Ana de las Tejas Verdes

Pensando esto, la señora Rachel dejó el sendero y entró en el patio trasero de “Tejas Verdes”. Era un jardín muy verde, bien cuidado y ordenado, con grandes sauces a un lado y primorosas casuarinas al otro. No había ni un trozo de madera ni una piedra, pues en caso contrario la señora Rachel las hubiera descubierto. Tenía la opinión de que Marilla Cuthbert barría el jardín tan a menudo como ella su casa. Se podría haber comido algo caído al suelo sin necesidad de quitarle la proverbial mota de polvo.

La señora Rachel llamó cortésmente y entró en cuanto la invitaron a hacerlo.
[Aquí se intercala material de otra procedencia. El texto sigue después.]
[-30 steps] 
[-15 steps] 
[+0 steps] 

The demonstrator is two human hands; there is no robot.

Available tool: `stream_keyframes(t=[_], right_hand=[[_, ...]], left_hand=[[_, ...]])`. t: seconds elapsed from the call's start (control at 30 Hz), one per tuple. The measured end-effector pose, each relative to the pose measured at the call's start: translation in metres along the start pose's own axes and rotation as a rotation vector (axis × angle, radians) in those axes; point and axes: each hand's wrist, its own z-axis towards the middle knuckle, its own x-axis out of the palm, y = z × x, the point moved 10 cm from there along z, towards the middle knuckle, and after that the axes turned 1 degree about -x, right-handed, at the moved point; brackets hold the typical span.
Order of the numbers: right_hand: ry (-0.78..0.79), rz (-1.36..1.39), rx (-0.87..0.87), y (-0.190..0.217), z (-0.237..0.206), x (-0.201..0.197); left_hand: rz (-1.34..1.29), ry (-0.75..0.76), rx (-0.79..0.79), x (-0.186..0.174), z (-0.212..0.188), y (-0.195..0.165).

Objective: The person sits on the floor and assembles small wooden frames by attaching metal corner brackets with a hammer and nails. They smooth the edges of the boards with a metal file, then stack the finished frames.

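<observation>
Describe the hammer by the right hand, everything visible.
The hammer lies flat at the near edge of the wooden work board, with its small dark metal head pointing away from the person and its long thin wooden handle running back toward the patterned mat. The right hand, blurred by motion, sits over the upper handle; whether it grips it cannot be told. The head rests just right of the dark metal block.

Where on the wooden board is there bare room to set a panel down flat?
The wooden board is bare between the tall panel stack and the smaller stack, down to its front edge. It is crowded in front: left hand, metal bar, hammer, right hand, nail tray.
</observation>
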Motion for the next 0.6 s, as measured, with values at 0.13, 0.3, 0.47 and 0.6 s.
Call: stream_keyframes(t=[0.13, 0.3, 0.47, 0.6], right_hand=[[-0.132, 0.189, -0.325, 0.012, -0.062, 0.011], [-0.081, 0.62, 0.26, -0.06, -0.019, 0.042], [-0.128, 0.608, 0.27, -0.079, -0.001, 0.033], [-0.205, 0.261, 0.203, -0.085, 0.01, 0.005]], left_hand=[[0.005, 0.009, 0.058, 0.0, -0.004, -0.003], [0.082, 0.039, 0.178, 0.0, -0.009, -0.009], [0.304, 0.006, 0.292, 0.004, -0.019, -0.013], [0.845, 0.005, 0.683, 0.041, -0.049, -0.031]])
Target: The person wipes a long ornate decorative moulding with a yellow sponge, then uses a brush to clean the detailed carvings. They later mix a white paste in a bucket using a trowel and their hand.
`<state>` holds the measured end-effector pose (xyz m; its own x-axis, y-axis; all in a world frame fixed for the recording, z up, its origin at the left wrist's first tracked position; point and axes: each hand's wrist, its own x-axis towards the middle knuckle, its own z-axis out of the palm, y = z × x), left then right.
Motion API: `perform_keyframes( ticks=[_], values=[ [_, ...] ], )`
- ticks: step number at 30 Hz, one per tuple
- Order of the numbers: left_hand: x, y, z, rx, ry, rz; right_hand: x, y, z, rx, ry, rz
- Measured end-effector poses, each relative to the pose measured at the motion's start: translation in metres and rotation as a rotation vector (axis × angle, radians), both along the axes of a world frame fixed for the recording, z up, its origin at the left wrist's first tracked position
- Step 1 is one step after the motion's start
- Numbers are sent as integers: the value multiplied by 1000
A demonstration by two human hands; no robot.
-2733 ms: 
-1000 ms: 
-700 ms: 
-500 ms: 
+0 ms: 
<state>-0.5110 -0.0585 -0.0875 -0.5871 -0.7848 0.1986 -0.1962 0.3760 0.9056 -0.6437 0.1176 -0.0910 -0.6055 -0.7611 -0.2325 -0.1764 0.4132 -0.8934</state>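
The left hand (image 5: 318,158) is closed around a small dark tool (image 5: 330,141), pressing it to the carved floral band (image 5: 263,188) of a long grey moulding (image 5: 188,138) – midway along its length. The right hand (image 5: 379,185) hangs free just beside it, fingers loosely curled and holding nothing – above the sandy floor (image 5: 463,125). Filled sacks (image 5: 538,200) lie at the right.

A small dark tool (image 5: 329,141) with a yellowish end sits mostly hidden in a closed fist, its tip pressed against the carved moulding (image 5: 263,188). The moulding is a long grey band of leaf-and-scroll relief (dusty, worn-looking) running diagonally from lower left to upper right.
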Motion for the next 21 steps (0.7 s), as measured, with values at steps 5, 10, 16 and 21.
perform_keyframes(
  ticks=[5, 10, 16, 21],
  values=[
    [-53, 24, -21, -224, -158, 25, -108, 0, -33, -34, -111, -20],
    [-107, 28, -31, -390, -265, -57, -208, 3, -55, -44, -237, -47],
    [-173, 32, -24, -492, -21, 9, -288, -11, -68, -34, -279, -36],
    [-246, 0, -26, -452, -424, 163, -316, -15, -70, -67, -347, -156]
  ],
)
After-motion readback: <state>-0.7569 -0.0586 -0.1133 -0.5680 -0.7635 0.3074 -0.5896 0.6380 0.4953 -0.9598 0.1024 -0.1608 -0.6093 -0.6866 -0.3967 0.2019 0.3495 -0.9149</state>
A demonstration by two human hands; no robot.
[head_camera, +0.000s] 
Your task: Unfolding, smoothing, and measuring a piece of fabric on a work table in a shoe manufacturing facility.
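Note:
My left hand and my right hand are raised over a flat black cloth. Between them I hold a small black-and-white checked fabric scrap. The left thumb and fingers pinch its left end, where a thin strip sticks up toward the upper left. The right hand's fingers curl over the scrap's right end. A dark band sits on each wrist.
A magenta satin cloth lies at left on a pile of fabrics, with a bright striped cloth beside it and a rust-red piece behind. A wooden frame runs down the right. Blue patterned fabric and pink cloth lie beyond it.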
La cocina de

“Tejas Verdes” era un lugar alegre; o lo hubiera sido de no estar tan dolorosamente limpia.

Sus ventanas daban al este y al oeste, sobre el jardín del fondo, entraba la suave luz de junio; pero la del este, desde la que se gozaba de la vista de los capullos blancos de los cerezos del huerto y los abedules esbeltos y cabeceantes de la hondonada del arroyo, estaba reverdecida por una parra. Allí se sentaba, cuando lo hacía, Marilla Cuthbert, siempre ligeramente desconfiada de la luz del sol, que le parecía demasiado danzarina e irresponsable para un mundo destinado a ser tomado en serio; y allí estaba ahora, tejiendo, y la mesa ya se hallaba preparada para la cena.